By the end of the third quarter, the tide had basically turned. Lillard scored 17 of his 32 in the third, featuring three ruthless 3s. The Blazers had control and Lillard felt to be the perpetual, unrelenting threat he was for five games against the Thunder. The fourth quarter was about finishing, and with Rodney Hood‘s continued resurrection, CJ McCollum‘s slithering midrange daggers, only four points were needed from Lillard to close a 119-108 win, forcing Game 7 on Sunday.

“Don’t overthink, don’t make it some big, crazy deal or nothing like that,” Lillard said of Game 7. “We’re going to play a basketball game. And it’s a big game, and we’ve won on their floor before, and we know what type of mentality we had when we did that.”

McCollum summarized it to the simplest, most understandable form.

“Somebody’s got to go to Cabo or Cancun as Chuck would say,” he said.

For as much as what fuels the Lillard mythology — the big shots, the clutch moments, the catchphrase, the wrist-tapping — Dame Time has never been in a Game 7. There’s a Lillard lore building in real-time this postseason and it feels like Game 7 could be another chapter. The Nuggets have prioritized Lillard to an extreme degree in the series, forcing the ball out of his hands. But with their season on the line, one would expect nothing less than Lillard would take matters into them. And the same goes for Game 7.

“Damian knows this is win-or-go-home, you know what kind of mindset a great player is going to come out with,” Malone said. “Coupled with us maybe not being as physical and into him, our bigs not being up at the level as often so he’s able to come off and make six 3s.
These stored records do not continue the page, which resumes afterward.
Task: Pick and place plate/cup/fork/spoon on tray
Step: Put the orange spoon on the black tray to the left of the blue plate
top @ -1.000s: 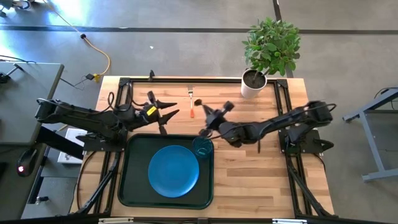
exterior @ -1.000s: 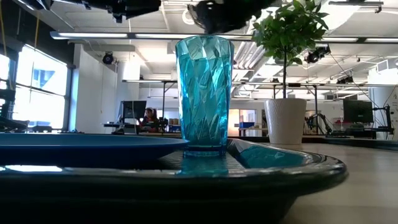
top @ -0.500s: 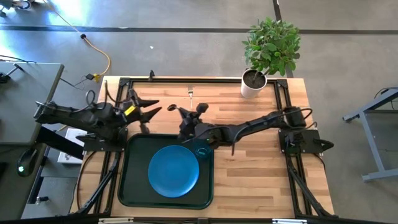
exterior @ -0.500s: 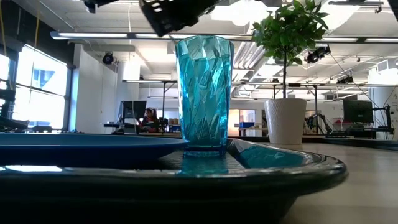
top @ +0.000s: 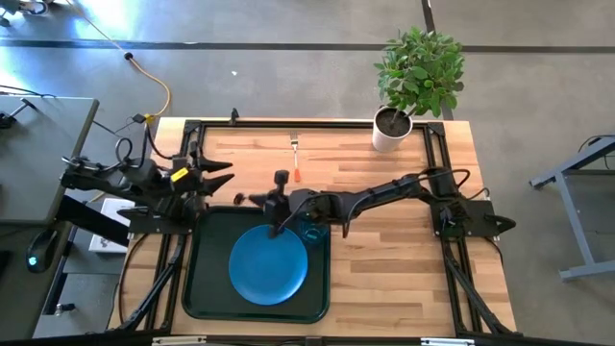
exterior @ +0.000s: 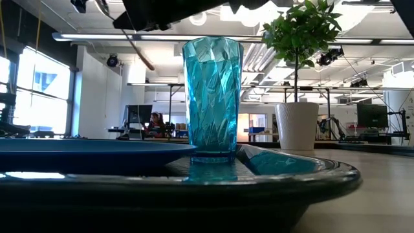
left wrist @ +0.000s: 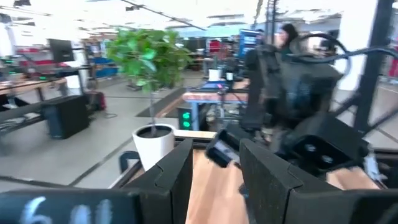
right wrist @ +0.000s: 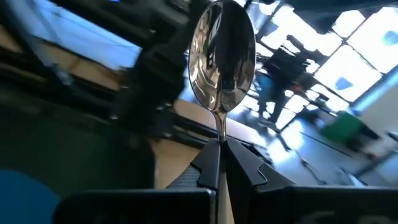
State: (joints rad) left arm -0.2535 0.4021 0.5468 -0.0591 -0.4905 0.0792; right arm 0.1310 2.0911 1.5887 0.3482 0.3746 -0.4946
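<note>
The dark tray (top: 197, 288) lies at the table's near left. The blue plate (top: 268, 264) lies flat in it, and the teal cup (top: 312, 229) stands upright in its far right corner (exterior: 213, 97). The fork (top: 296, 159) lies on the bare wood beyond the tray. My right gripper (top: 272, 200) hovers over the tray's far edge, beside the cup, shut on the spoon (right wrist: 222, 59). My left gripper (top: 207, 173) is open and empty (left wrist: 214, 180) at the table's left edge, beyond the tray's far left corner. My right gripper pinches the spoon's thin neck (right wrist: 219, 134), just behind the bowl, between its two fingers. The silver bowl (right wrist: 222, 50) sticks out past the fingertips, in line with them. The handle is hidden between the fingers. The spoon is lifted clear.
A white pot (top: 389, 130) with a green plant stands at the table's far right corner. Bare wood lies to the right of the tray (top: 394, 279). Black frame rails run along the table's edges (top: 437, 144).
My right gripper has swung toward the table's left edge with the spoon, from beyond the cup to over the tray's far edge. My left gripper has drawn back toward the left edge. Plate, cup and fork have stayed put.
</note>
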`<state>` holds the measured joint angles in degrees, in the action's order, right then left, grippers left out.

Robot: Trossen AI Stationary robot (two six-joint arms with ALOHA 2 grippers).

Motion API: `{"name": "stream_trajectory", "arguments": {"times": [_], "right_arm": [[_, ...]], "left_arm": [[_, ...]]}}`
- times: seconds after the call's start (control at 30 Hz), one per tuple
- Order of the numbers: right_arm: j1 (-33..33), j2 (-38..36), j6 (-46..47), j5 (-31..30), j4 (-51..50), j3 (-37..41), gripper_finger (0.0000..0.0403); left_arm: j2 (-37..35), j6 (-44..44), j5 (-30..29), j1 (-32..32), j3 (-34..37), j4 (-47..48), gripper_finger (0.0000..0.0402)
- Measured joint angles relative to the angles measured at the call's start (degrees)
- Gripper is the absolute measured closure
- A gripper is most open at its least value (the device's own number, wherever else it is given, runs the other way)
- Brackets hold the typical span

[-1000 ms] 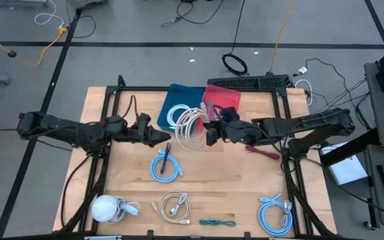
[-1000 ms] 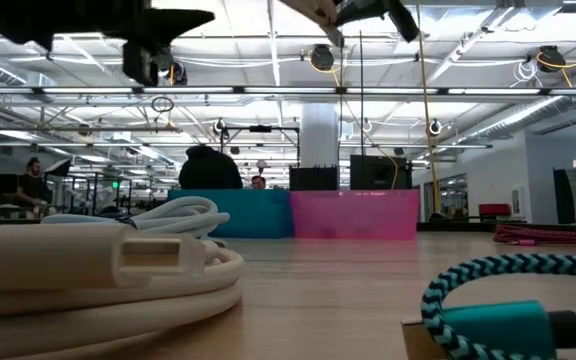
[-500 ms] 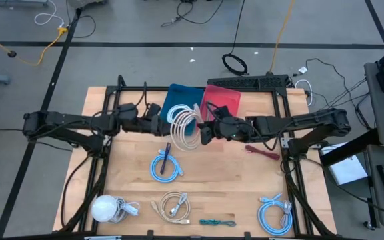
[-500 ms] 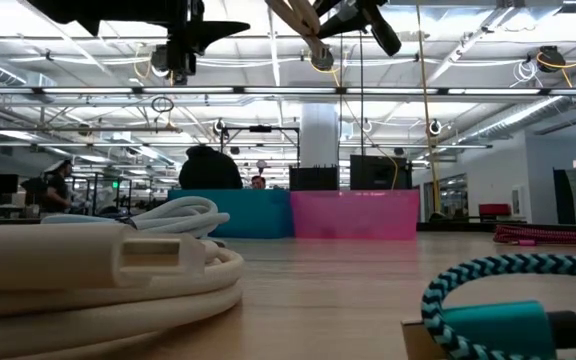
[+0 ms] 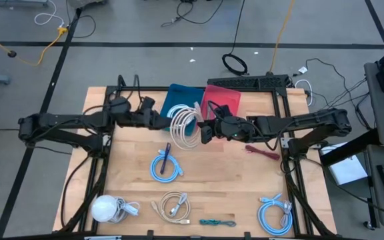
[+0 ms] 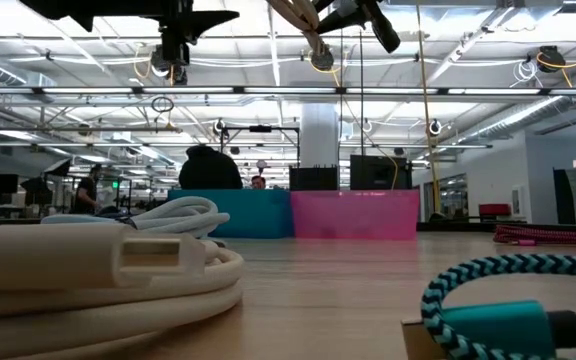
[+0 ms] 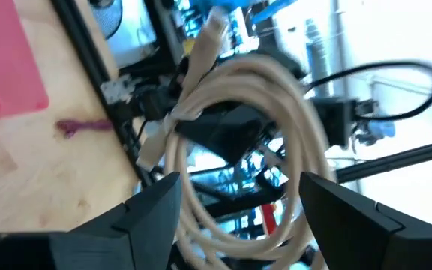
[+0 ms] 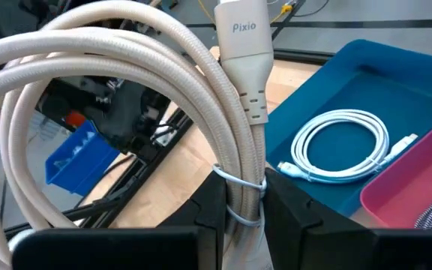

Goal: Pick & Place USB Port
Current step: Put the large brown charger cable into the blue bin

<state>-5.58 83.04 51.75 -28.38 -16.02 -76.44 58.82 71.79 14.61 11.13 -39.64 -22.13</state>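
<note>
Beige cable coil [image 5: 185, 125] hid most of what lay behind it: from my left wrist camera its loops blurred across the room, and from the low camera both my arms were cut off at the upper edge. Whether that coil touched anything beneath it I could not tell.

My left arm reached in from the left, level above the table [image 5: 239, 180], and my left gripper [image 5: 160, 123] stood with its jaws spread wide, empty, just beside the coil. My right arm stretched in from the right, and my right gripper [image 5: 204, 132] had its jaws pinched on the coil's bundled strands just below the white plug [image 8: 244, 52], holding it in the air over the blue bin [image 5: 171, 101].

A white cable [image 8: 341, 145] lay coiled in that bin, with the pink bin [image 5: 227, 99] touching it. Farther toward the front lay a blue cable [image 5: 166, 165], a white round charger [image 5: 105, 208], another beige cable [image 5: 173, 205], a small teal cable [image 5: 217, 222] and a light-blue coil [image 5: 275, 214].
</note>
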Motion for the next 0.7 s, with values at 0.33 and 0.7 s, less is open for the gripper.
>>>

We’ve done a really good job of taking away the 3-point from him for most of the series and tonight he got off.”

It would seem there was possibly some kind of adjustment, some tactical chess move that opened an inch more of room for Lillard to break free that could carry over to Sunday, and while maybe some of the Blazers screens were set higher and Terry Stotts instinctively rolled with a smaller lineup to space the floor, it’s not always that complicated.

“Some of it was he just really made good plays as well,” Stotts said with a shrug.

Said McCollum: “As we always say it’s a make or miss league. Tonight he made ’em. A game on the line, a series on the line, that’s when great players rise to the occasion. He understood what was at stake.”

The Blazers have been pushed to the limits this season, their resolve tested at different stages, to different degrees. A Game 7 on the road is almost a fitting final exam to see if they can go further than they have in the Lillard era. Lillard is the kind of player that seems built for it, his steely leadership setting a focused, calm tone for the team. It will be tense, it will be challenging. It will be about daggers, about shifting waves of momentum, about details, about moments.

And Lillard is always looking for one of those.